TASK TO CARRY OUT. Beginning with the line that has "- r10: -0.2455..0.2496" and ending with the line that has "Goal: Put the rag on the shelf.", retype the entries below exactly, except for the pictures.
-------------------------
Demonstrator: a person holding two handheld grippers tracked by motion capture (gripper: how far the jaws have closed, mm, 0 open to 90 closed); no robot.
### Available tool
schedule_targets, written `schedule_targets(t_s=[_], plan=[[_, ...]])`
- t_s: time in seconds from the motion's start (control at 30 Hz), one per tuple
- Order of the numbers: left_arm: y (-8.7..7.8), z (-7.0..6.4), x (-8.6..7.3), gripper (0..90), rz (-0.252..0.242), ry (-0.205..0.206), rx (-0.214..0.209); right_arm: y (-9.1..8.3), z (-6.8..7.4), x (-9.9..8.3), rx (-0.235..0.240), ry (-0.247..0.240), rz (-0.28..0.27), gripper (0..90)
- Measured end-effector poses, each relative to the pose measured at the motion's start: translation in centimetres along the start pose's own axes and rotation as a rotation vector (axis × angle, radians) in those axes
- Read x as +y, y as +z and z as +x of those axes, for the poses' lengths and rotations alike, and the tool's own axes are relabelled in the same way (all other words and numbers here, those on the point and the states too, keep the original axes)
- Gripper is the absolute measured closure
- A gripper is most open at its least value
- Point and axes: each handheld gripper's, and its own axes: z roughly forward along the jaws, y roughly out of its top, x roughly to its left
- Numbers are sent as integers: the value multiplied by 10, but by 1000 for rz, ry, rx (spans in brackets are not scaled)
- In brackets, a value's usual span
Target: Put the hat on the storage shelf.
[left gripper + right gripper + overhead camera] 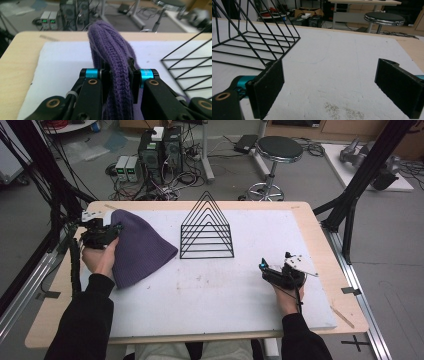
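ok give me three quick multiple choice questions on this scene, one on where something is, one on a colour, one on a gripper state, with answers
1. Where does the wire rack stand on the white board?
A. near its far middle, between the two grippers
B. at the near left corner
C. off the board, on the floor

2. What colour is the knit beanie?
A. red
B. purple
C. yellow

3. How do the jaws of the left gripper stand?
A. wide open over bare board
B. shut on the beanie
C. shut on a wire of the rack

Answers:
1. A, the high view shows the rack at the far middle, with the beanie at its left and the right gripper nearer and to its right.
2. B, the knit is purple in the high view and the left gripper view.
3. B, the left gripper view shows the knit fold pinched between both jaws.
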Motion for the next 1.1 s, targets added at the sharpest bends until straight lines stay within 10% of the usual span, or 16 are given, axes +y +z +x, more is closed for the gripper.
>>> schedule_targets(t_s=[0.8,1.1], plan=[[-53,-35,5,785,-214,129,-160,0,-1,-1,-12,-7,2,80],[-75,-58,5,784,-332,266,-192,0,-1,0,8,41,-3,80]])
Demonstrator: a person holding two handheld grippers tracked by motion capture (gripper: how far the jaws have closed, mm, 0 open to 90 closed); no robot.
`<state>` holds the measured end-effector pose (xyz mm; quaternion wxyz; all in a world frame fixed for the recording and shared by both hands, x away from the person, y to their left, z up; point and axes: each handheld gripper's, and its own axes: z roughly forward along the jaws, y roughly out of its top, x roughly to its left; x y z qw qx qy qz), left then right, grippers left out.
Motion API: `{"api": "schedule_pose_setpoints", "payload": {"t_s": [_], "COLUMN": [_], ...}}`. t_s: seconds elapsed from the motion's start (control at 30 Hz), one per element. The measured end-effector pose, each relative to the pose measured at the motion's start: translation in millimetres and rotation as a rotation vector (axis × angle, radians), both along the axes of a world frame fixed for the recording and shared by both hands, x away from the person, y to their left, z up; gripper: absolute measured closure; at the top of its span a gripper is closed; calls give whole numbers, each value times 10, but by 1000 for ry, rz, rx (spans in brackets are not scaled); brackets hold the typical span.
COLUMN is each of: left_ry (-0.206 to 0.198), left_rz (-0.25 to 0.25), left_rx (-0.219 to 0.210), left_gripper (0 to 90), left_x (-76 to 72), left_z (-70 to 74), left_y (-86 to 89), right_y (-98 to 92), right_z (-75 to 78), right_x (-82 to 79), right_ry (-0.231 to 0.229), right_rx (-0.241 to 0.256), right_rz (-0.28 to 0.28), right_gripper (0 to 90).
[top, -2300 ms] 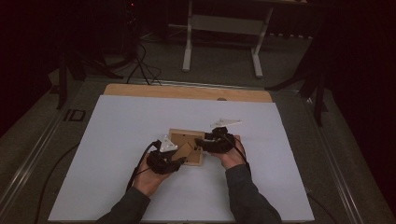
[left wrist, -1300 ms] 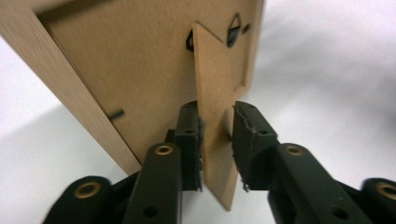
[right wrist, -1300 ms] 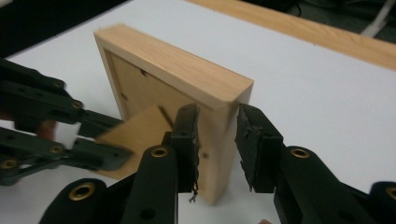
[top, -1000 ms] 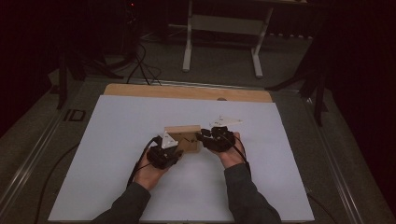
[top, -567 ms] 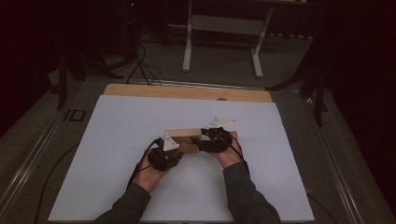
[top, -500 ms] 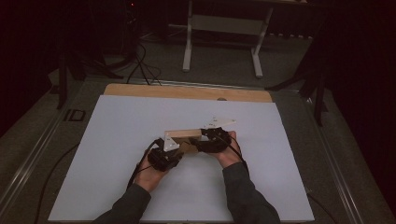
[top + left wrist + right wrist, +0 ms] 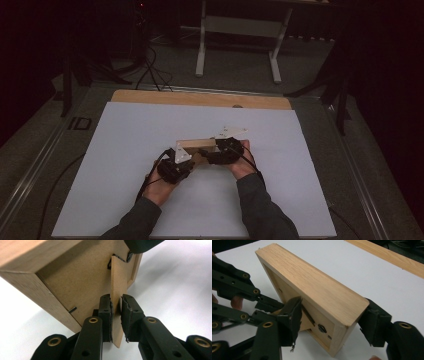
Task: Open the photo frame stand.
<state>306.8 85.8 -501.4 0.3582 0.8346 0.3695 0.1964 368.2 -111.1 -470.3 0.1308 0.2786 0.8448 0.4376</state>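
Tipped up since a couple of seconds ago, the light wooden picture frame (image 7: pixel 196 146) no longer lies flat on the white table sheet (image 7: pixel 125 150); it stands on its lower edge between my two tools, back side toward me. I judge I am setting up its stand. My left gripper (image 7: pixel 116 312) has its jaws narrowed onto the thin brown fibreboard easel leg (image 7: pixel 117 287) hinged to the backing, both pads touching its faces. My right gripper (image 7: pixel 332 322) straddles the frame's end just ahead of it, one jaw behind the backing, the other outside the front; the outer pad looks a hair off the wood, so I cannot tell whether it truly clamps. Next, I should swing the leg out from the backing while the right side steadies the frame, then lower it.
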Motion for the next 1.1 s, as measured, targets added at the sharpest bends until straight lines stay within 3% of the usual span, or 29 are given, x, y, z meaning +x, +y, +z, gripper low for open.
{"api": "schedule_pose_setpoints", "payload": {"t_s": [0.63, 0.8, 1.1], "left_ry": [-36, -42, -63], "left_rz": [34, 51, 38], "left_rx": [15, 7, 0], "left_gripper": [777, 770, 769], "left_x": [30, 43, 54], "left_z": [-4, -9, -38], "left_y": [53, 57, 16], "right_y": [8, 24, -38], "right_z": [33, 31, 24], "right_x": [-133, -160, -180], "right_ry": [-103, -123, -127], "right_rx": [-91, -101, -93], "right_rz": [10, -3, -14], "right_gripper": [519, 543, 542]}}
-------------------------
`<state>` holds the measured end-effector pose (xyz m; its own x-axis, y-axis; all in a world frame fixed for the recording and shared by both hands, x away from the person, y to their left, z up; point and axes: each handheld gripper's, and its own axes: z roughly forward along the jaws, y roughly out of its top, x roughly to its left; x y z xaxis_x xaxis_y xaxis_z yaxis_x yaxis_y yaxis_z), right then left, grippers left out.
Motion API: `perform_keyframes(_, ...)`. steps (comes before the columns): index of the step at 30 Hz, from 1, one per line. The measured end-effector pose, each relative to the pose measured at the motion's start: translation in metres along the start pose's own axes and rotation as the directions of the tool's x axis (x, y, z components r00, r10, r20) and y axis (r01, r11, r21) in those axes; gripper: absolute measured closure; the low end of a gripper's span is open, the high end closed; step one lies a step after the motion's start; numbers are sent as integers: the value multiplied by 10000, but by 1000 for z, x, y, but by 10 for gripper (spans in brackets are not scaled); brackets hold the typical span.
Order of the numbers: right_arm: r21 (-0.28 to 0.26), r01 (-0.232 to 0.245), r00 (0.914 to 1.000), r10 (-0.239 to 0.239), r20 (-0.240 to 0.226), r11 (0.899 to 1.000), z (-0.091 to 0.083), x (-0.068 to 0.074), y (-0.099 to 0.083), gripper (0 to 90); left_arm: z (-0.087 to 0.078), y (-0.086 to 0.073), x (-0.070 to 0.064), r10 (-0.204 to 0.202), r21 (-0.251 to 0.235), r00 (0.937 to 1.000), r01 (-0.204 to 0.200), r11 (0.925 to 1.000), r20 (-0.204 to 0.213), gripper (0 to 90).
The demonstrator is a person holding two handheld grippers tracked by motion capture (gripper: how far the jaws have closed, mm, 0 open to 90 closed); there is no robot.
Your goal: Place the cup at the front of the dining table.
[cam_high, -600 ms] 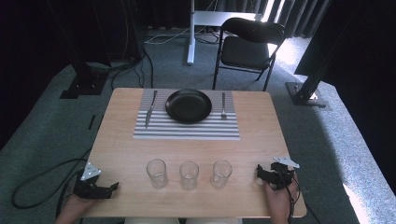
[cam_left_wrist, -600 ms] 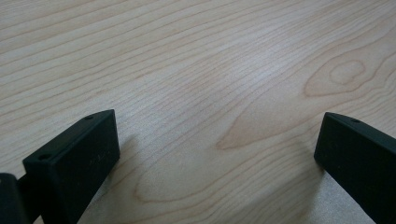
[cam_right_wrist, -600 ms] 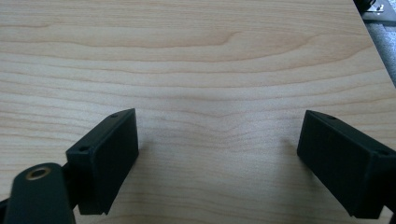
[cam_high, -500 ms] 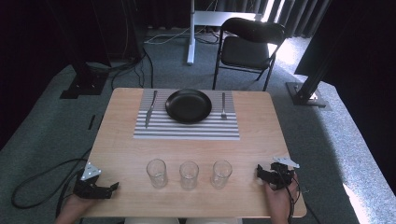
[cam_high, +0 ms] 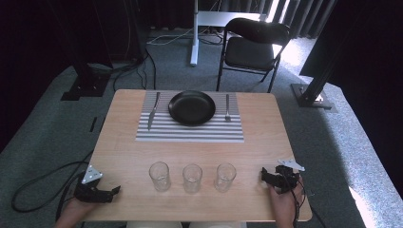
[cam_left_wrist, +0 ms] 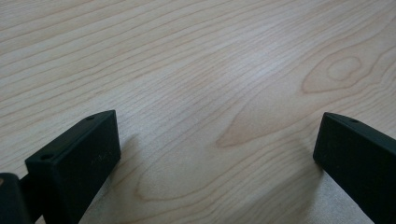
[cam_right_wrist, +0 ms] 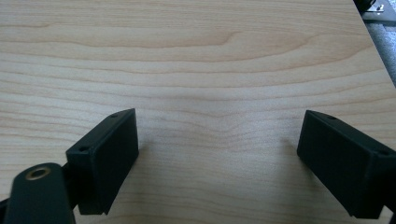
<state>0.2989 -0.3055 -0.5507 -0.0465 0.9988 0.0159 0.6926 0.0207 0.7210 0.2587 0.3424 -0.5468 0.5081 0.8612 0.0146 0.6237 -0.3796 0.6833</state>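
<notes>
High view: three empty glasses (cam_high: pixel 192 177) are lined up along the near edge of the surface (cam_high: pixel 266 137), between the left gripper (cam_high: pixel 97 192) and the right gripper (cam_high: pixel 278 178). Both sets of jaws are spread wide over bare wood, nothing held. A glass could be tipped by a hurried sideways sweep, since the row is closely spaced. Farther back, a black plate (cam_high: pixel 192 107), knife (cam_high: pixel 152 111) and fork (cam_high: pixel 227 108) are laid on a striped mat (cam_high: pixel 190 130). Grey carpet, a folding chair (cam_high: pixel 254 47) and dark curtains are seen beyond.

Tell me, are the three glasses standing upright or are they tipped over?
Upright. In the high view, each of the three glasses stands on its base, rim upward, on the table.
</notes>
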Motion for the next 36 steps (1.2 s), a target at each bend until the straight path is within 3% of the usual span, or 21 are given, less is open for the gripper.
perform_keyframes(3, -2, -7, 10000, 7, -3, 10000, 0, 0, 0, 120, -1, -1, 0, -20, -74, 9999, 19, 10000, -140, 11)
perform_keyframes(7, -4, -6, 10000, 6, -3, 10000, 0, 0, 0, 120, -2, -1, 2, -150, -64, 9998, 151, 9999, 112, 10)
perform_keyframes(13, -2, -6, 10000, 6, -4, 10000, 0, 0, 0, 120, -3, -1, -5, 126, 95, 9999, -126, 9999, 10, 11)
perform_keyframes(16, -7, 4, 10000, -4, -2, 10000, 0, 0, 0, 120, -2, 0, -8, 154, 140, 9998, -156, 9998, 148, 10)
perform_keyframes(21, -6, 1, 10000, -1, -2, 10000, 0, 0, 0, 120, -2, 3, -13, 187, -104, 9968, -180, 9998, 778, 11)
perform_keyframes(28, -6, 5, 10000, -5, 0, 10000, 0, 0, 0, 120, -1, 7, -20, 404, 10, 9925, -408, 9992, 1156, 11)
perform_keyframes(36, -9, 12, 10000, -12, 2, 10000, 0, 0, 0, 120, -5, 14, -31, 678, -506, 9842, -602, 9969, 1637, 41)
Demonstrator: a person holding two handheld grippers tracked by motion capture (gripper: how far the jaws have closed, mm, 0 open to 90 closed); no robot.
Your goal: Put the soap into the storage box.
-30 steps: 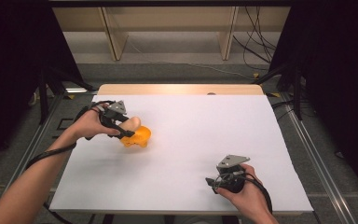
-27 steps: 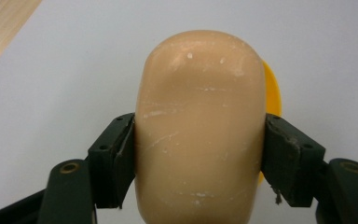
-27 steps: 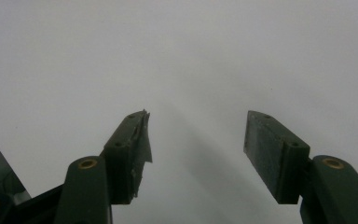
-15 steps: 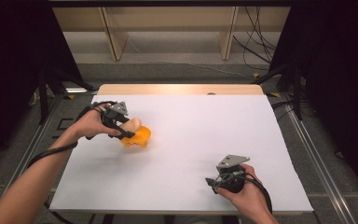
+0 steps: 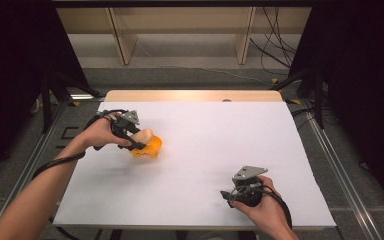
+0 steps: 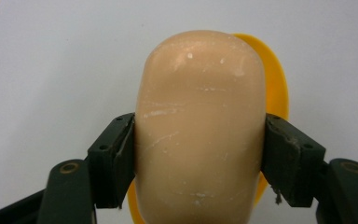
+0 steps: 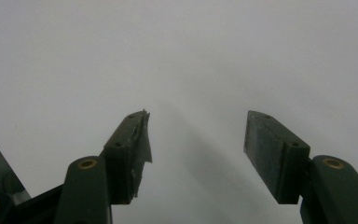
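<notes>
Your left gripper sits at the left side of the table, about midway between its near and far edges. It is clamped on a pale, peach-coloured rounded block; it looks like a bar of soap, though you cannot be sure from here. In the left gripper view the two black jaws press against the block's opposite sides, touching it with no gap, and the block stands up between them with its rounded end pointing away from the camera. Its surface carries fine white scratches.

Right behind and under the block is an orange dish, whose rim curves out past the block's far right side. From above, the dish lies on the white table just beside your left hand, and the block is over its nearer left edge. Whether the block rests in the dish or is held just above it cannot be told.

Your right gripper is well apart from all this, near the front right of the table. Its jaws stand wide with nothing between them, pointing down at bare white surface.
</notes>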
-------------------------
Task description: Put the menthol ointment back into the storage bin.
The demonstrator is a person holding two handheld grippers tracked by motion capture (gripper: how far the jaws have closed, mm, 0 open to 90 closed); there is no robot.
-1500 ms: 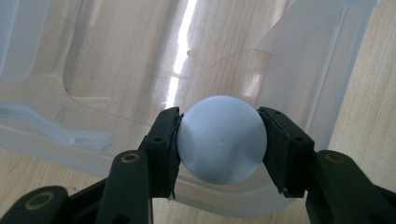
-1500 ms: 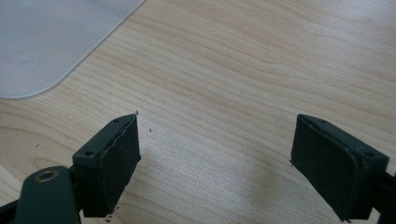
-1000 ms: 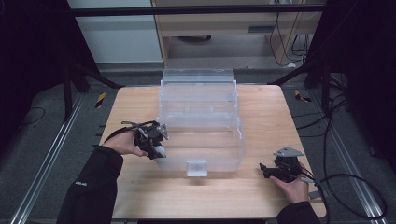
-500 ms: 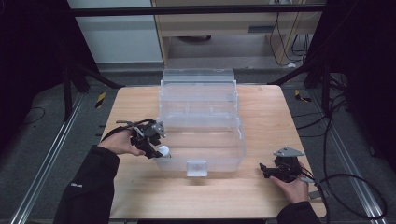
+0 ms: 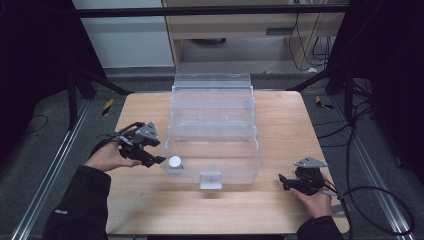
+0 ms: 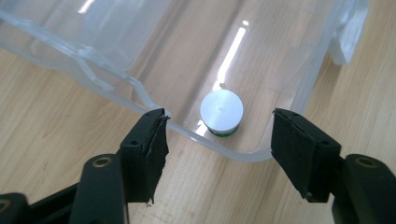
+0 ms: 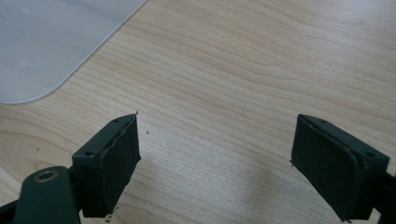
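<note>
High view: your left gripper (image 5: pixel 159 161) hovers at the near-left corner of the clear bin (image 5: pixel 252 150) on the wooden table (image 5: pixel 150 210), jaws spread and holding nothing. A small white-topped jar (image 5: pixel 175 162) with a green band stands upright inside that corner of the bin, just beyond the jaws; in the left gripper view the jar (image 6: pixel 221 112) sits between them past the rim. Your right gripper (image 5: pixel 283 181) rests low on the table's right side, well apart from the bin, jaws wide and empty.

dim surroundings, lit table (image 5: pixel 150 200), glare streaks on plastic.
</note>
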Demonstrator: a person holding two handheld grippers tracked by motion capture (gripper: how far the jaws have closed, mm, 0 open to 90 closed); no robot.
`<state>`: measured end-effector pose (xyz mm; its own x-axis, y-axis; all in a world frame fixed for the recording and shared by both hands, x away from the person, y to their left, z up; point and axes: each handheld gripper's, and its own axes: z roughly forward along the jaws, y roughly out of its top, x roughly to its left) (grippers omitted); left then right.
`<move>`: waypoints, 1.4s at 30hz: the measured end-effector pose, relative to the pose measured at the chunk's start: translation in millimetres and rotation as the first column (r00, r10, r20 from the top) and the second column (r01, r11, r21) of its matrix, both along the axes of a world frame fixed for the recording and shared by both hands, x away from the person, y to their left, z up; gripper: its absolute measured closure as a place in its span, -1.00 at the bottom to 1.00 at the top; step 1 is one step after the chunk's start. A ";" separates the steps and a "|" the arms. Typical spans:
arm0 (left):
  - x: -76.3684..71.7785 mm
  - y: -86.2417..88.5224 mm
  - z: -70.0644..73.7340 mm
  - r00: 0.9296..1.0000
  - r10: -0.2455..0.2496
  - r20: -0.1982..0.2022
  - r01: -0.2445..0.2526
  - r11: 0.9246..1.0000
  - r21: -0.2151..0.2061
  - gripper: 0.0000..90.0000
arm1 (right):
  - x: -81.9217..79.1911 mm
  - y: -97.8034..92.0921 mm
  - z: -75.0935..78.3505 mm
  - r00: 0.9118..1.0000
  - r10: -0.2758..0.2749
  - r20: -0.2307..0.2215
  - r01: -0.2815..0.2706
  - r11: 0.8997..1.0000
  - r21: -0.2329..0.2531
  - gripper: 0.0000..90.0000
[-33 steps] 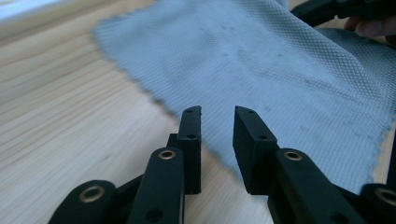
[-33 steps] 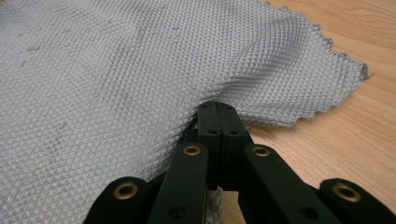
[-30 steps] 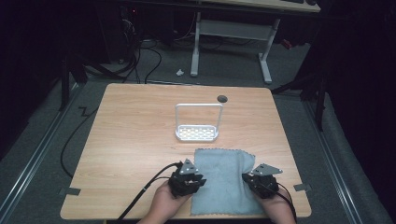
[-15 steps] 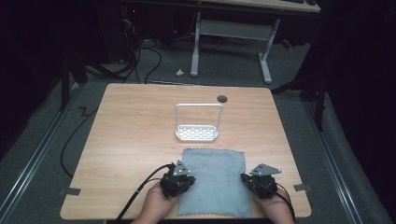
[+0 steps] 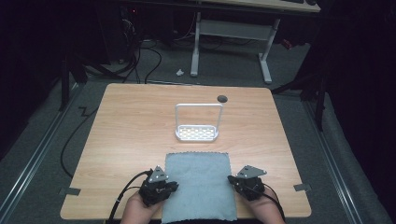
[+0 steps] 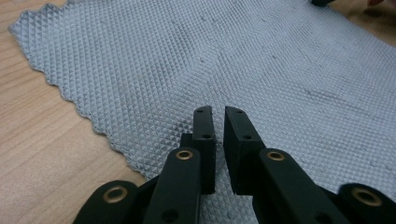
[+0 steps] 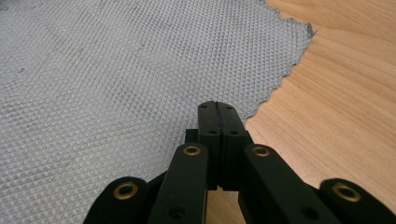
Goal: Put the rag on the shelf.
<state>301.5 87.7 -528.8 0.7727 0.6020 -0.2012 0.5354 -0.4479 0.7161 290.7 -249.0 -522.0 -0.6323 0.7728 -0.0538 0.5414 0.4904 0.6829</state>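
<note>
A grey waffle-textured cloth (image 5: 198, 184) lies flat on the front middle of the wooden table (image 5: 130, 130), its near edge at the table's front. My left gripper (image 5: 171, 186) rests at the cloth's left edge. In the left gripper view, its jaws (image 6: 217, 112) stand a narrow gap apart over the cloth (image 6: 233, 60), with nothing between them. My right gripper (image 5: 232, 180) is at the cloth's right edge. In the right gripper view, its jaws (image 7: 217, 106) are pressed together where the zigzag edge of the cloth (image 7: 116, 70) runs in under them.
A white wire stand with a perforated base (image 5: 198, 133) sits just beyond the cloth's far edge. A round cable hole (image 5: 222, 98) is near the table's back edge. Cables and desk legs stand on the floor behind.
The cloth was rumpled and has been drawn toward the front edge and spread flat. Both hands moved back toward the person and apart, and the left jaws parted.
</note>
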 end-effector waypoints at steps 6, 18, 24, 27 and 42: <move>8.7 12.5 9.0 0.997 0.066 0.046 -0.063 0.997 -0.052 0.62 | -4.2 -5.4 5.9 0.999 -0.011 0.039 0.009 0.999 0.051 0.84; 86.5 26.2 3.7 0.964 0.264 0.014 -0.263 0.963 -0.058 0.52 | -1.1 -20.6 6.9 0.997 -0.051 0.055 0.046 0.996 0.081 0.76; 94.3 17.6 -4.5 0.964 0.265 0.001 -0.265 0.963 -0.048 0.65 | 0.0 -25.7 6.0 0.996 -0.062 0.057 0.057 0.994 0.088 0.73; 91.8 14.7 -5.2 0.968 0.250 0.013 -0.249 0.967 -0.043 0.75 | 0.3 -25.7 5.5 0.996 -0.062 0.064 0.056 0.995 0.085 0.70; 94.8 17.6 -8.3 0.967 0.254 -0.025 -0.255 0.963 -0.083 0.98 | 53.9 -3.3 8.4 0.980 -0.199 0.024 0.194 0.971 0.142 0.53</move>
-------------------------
YOUR SOLUTION.
  - r10: -0.2455..0.2496
  - r20: -0.1982..0.2022
  - r01: -0.2445..0.2526
  - r11: 0.9246..1.0000
  - r21: -0.2151..0.2061
  - gripper: 0.0000..90.0000
arm1 (right):
  - x: -81.9217..79.1911 mm
  - y: -97.8034..92.0921 mm
  - z: -75.0935..78.3505 mm
  - r00: 0.9118..1.0000
  - r10: -0.2758..0.2749
  - r20: -0.2307..0.2215
  - r01: -0.2815..0.2706
  - r11: 0.8997..1.0000
  - r21: -0.2329..0.2531
  - gripper: 0.0000..90.0000
[-33 steps] 
[-33 steps] 
[-30 steps] 
[-15 steps] 
[+0 steps] 
[+0 steps] 
[+0 steps] 
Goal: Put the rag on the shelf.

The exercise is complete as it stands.